The Food and Drug Administration is on the cusp of changing rules so that more gay and bisexual men can donate blood like anyone else. It’s about time.
Rules in place since 2015, which replaced a longstanding outright ban imposed in the 1980s to frustrate the spread of HIV during the AIDS epidemic, made all gay and bisexual men abstain from sex for a year before being eligible to give blood. That was reduced to three months during the COVID-19 pandemic, when blood bank reserves fell to dangerously low levels.
But those shortages persist. Earlier this year, the American Red Cross for the first time declared a national blood crisis. And the New York Blood Center has announced five blood emergencies in 2022.
Any blanket ban on a large group of Americans is incongruous and unwise given that all blood donations are tested for a wide range of pathogens including HIV and hepatitis B and C. While those tests can’t detect HIV immediately after infection, they’ve improved to the point that it’s now consistently identifiable no more than 10 days after the time of exposure. Indeed, countries without a ban on donations from men who have sex with men have perfectly safe blood supplies.

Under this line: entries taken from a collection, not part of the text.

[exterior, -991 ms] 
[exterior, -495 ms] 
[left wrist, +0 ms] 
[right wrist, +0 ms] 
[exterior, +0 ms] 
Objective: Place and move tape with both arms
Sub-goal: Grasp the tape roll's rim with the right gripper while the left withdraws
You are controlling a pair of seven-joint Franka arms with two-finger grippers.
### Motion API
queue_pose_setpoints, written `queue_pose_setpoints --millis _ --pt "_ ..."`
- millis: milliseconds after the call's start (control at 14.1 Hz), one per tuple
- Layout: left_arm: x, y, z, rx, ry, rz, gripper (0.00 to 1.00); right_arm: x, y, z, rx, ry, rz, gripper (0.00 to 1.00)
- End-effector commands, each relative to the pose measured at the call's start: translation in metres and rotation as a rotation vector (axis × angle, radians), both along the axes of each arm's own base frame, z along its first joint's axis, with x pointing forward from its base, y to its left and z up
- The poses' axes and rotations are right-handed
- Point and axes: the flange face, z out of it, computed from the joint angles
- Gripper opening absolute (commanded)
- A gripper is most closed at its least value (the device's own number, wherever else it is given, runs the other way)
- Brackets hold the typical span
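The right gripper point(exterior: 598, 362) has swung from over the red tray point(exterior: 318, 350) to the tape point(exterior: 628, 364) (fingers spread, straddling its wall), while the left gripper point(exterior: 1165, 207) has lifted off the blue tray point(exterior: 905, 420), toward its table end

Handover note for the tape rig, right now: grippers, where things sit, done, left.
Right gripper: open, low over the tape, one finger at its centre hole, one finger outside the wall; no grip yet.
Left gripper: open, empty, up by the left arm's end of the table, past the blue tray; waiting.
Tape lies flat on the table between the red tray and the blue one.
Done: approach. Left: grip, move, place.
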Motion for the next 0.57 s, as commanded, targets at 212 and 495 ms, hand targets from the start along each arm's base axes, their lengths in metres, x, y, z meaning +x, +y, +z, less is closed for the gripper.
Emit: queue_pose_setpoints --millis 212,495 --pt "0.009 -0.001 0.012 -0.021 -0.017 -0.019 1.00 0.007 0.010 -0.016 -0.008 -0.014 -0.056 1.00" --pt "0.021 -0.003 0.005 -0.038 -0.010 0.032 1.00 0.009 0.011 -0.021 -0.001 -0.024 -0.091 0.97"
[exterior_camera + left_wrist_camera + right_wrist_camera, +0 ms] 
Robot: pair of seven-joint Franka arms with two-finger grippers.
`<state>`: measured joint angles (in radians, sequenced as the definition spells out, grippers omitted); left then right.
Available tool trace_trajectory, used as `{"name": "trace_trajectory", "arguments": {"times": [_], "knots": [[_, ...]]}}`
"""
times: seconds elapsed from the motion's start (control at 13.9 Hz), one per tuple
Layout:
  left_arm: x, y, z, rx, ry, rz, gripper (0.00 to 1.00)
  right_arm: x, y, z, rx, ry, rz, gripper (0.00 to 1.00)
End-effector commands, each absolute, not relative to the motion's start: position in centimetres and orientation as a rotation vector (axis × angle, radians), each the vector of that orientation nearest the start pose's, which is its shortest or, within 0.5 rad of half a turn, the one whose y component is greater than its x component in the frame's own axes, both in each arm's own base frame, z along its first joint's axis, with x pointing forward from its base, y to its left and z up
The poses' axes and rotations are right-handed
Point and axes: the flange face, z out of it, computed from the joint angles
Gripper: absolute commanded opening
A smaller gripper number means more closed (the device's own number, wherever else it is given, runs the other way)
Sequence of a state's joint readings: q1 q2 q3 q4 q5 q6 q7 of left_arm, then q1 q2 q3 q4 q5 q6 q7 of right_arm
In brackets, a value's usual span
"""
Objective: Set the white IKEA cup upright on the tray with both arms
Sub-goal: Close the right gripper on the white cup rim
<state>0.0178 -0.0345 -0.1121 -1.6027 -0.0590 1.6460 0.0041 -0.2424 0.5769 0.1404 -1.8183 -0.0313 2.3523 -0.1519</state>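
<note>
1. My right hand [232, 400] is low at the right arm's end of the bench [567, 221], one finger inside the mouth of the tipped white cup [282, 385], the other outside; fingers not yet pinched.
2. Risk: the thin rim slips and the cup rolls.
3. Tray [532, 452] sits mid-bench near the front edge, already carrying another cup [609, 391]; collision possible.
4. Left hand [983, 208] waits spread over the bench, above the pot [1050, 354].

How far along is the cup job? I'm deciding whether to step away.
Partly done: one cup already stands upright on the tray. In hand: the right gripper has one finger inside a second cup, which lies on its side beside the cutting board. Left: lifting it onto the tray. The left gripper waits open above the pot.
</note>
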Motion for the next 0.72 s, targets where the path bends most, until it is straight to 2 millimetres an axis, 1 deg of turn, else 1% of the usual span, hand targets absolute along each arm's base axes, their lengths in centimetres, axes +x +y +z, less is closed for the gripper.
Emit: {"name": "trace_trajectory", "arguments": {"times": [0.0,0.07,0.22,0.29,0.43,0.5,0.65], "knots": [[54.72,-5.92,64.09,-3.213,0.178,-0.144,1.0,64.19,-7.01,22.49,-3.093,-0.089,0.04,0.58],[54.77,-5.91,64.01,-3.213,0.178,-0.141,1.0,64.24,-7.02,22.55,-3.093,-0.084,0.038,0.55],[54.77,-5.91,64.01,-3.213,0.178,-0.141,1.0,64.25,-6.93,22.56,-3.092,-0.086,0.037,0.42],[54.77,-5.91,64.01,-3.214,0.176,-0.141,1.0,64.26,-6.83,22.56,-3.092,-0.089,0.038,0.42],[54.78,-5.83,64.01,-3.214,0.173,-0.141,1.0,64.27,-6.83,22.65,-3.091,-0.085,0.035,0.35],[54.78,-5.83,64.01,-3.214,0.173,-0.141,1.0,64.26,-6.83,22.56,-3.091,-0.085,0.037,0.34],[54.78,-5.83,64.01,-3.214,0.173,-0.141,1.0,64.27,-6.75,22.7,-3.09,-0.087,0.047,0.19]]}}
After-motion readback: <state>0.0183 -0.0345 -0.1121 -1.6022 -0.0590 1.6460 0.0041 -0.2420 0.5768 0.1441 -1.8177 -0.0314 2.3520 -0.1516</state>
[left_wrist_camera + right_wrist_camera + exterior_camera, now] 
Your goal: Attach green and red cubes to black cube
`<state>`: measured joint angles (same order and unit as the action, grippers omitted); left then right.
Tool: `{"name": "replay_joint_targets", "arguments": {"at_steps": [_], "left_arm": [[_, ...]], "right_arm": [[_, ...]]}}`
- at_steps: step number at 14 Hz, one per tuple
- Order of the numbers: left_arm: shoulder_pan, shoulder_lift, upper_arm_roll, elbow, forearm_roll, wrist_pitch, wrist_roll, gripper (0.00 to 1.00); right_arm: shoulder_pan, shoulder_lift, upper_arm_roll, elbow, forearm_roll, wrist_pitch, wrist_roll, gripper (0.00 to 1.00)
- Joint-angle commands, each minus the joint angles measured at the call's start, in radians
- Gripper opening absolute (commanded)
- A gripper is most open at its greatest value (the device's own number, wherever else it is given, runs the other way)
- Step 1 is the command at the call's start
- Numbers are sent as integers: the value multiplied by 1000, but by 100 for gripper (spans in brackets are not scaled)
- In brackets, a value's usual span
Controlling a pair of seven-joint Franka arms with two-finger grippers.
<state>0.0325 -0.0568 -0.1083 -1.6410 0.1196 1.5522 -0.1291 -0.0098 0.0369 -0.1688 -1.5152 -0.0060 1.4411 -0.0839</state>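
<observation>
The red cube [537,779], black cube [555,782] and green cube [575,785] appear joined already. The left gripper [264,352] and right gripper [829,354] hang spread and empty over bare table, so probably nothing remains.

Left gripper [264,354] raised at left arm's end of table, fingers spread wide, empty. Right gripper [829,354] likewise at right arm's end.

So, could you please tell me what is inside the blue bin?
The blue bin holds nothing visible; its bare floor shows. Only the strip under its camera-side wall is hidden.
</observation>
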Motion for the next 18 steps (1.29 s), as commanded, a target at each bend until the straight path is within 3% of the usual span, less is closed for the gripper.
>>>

The contemplated rule would replace the three-month ban with an individualized risk assessment that would ask potential donors, among other questions, if they have had new sexual partners in the past three months — and tell the subset with the highest risk of having acquired HIV in that window (those who have had anal intercourse with new partners) from donating until three months have passed. That’s the approach Canada took earlier this year.
The burden of blood donation is shouldered by a tiny slice of the population. The key to upping supply is finding and tapping into networks of enthusiastic donors and communities eager to roll up their sleeves. Estimates are that letting gay and bisexual men give would unlock as many as 350,000 new donors.
Let them give, and do it right away.